Other vampire references: When the audience is first introduced to Uncle Charlie, he is lying on his bed, arms folded across his chest, suggestive of a vampire lying in his coffin. Uncle Charlie's remaining unseen on the train (travelling to Santa Rosa) is a lot like Dracula's trip from Transylvania to London. Unlike Dracula, who drains the blood from a living being, Uncle Charlie corrupts the minds of the young ones by taking their innocence from them.
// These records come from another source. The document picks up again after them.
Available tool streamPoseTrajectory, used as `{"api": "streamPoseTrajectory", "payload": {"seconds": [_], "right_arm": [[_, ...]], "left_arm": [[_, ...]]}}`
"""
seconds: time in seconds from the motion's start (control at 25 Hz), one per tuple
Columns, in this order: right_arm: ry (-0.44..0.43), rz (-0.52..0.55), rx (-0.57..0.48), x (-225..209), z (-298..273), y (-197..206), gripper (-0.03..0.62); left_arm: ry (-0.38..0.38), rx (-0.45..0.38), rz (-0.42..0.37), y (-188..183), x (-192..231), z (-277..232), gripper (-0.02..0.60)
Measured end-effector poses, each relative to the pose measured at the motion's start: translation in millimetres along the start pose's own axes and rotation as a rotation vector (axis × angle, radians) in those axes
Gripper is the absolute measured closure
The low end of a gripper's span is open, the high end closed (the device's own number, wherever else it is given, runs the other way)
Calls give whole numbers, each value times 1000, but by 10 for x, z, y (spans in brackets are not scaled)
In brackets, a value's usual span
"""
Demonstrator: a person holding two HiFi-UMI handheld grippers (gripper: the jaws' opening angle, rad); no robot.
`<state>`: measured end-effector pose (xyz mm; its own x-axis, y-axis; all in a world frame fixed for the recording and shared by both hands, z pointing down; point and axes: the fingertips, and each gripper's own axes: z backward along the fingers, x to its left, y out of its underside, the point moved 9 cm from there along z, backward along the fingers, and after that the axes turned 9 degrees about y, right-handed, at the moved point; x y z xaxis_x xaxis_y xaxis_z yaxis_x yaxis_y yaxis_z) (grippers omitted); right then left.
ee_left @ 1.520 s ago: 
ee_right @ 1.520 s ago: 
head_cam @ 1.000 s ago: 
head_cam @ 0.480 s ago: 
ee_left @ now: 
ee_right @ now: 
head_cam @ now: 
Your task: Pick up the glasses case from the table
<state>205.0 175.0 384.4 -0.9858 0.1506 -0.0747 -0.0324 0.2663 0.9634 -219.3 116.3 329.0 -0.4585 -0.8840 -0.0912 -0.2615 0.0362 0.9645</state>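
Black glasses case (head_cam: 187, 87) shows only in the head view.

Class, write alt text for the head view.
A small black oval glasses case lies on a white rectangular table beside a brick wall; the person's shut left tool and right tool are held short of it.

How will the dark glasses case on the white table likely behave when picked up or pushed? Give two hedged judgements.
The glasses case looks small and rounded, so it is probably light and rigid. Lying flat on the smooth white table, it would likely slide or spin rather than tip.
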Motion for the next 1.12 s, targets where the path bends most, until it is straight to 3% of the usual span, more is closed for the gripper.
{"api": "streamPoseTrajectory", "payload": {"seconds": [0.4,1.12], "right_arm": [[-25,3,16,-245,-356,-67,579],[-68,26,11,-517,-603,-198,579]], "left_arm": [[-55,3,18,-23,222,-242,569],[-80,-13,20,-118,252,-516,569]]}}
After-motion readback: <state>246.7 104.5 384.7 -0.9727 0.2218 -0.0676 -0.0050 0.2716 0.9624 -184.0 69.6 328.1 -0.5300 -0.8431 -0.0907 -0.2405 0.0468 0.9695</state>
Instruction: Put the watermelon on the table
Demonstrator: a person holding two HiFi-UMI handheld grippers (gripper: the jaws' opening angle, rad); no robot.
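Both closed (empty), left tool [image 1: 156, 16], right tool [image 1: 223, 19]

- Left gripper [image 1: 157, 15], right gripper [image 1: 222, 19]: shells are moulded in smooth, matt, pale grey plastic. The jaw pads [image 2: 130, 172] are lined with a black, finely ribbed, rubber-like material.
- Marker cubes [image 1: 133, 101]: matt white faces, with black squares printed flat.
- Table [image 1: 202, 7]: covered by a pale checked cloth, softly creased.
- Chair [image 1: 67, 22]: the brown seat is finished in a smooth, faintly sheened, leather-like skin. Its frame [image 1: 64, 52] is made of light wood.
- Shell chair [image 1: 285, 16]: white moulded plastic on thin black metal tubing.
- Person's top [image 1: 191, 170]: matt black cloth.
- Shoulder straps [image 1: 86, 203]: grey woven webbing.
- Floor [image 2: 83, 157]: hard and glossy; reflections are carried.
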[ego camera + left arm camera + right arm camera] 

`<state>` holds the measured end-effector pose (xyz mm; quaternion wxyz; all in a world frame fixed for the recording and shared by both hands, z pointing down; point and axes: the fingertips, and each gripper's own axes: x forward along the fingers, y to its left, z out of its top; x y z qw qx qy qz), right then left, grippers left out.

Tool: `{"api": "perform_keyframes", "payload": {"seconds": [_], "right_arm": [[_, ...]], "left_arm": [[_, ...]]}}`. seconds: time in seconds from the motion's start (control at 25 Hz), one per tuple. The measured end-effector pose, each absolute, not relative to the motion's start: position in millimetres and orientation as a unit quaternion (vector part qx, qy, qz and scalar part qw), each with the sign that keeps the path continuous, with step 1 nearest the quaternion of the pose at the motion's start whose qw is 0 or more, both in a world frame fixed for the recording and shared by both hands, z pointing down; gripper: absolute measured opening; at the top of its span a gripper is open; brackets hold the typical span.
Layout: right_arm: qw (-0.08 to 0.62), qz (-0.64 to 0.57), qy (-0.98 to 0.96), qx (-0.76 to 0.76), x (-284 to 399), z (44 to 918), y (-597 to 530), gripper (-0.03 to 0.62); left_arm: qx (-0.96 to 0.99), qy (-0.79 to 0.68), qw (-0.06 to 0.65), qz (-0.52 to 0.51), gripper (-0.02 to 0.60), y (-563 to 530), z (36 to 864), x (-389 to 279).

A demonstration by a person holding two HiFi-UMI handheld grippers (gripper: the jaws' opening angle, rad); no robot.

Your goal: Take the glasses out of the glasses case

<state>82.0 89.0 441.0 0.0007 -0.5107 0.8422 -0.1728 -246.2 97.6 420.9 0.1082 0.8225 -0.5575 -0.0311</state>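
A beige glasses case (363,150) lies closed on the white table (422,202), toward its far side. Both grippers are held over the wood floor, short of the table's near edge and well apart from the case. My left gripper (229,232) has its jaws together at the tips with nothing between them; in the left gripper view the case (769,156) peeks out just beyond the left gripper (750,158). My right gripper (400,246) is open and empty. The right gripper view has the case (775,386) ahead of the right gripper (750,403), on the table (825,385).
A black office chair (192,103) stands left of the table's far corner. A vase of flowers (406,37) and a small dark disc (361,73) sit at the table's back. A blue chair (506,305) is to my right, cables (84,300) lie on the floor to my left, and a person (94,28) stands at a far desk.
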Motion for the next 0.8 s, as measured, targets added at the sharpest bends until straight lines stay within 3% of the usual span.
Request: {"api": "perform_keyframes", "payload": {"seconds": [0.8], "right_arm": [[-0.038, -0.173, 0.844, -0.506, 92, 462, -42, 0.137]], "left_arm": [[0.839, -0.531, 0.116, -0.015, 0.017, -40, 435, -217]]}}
Other possible vampire and Dracula references: Vampires are often depicted attacking the neck -- so too would a strangler. As well, Uncle Charlie grabs Charlie by the chin and twists her face slightly to show her neck while claiming she is the most important thing in the world to him. The sparkling wine Uncle Charlie gives the family at dinner is specified to be red ('the red bottle,' 'brandy') suggests blood. The importance of the newspaper here echoes how Dracula is a story told through letters and news articles. At the party after Uncle Charlie has delivered his speech, the partygoers discuss how nice it is to have an American speaker instead of a foreigner -- Dracula's "foreign" status has always been an important part of the story (e.g., Bela Lugosi's accent). During the final struggle on the train, Uncle Charlie almost appears to be trying to bite Charlie's neck. The emerald ring becomes almost like a crucifix, a worn amulet to protect against harm. The wooden-step trap echoes a wooden stake. The carbon-monoxide trap echoes Dracula's ability to turn to mist or fog. Emma's rather random speech upon hearing Uncle Charlie say he will leave is delivered as though she is under a spell -- it echoes the performance by Helen Chandler as Mina under Dracula's spell. Uncle Charlie grabs Charlie by the wrists multiple times, a subtle reference to the veins there. There are multiple shots of Uncle Charlie catching himself making inappropriate motions with his hands (e.g., strangling the napkin) -- many movie vampires catch themselves reaching for victims with their hands. Uncle Charlie is shown putting flowers in his lapel button hole, and little Ann is always putting flowers behind her ear; these may be subtle references to flowers for the dead.